■ THE TASK
Your answer should consist of each line below that contains the string "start".

■ GIVEN INFORMATION
+ + + + +
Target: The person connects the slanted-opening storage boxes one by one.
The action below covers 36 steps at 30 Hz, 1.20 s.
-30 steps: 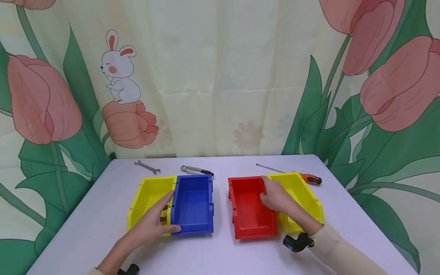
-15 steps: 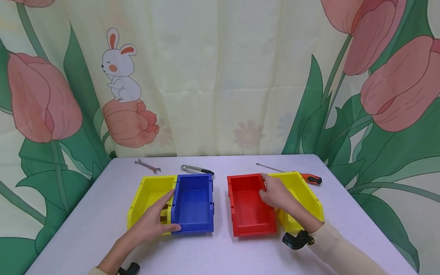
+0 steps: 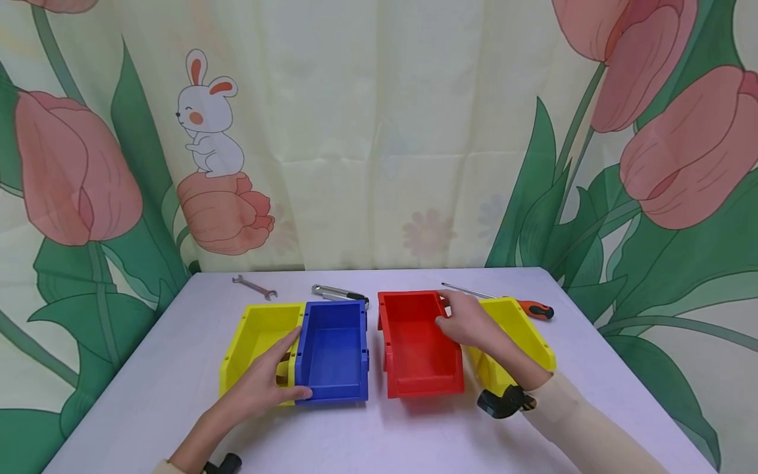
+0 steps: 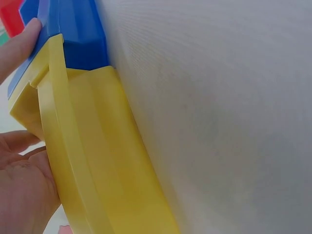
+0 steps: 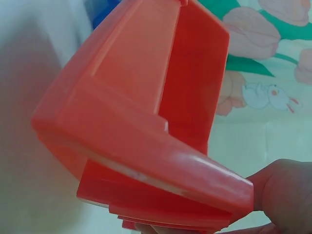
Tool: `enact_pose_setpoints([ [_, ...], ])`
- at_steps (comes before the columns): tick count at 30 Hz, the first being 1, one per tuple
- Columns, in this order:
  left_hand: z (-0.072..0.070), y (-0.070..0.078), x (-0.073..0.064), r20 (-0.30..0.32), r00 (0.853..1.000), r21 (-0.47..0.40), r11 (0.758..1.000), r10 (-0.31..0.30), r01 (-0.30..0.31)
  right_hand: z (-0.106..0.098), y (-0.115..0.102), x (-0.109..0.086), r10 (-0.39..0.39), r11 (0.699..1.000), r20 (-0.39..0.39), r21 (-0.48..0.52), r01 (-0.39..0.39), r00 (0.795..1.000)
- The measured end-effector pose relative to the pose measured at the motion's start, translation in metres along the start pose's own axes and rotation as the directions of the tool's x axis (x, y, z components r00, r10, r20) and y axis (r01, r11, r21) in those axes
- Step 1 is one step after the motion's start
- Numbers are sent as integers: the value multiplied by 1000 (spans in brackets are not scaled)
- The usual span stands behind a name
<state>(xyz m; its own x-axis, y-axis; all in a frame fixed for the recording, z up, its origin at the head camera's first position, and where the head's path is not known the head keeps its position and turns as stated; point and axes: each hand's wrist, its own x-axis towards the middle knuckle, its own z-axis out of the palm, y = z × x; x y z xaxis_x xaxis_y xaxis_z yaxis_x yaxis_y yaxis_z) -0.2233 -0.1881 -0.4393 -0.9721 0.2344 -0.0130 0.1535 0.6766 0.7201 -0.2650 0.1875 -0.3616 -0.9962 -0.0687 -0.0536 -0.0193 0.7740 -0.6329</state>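
Note:
My right hand [image 3: 469,321] grips the far right rim of a red storage bin [image 3: 419,349], thumb on the inside. The bin hangs tilted over the table with a shadow below; in the right wrist view, the red bin [image 5: 122,87] fills the middle. A blue bin [image 3: 331,355] and a yellow bin [image 3: 260,329] sit side by side at the left, walls together. Across their join lies my left hand [image 3: 260,382], index finger and thumb stretched out. In the left wrist view, its thumb [image 4: 19,48] rests on the blue rim; the other fingers are partly hidden.
A second yellow bin [image 3: 515,329] stands right of the red one, partly behind my right forearm. Along the back lie a wrench [image 3: 254,287], a utility knife [image 3: 340,293] and a screwdriver with an orange-black handle [image 3: 535,309]. A printed curtain [image 3: 379,131] hangs behind the white table [image 3: 367,441].
My right hand has carried the red bin up and leftward, away from the right yellow bin and closer to the blue one. The left hand has stayed in place.

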Motion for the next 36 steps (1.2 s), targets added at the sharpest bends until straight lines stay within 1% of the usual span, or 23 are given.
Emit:
enact_pose_setpoints([
  [3,0,0,0,3,1000,3,1000,4,-4,-1,-5,1,-1,1000,-7,-2,1,1000],
  [8,0,-1,1,6,1000,-18,1000,3,-3,-2,-11,5,1,1000,-7,18,0,1000],
  [14,2,-2,2,-2,1000,10,1000,-2,2,-1,-16,9,10,999,0,44,-10,1000],
  [17,3,-2,3,-7,1000,11,1000,-8,8,-1,-18,10,10,999,-4,52,-10,1000],
  [21,2,-2,3,-10,1000,-2,1000,-15,15,-1,-19,12,4,998,-6,66,-4,1000],
  [32,1,-3,1,-4,1000,-18,1000,7,-7,0,-16,17,-1,996,0,86,1,1000],
  [36,1,-4,2,-6,1000,-22,1000,-5,5,2,-16,18,-2,996,0,88,2,1000],
])
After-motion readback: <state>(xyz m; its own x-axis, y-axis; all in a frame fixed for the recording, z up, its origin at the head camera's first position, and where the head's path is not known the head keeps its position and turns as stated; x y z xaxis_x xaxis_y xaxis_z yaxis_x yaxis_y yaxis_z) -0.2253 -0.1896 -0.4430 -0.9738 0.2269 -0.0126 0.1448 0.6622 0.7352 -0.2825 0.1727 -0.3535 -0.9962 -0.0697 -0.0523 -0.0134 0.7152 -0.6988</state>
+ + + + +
■ OUTPUT FOR THIS EXERCISE
- The measured end-effector pose relative to the pose measured at the motion's start, translation in metres along the start pose's own axes and rotation as the directions of the tool's x axis (x, y, z components r00, r10, r20) and y axis (r01, r11, r21) in those axes
- Step 1 is one step after the motion's start

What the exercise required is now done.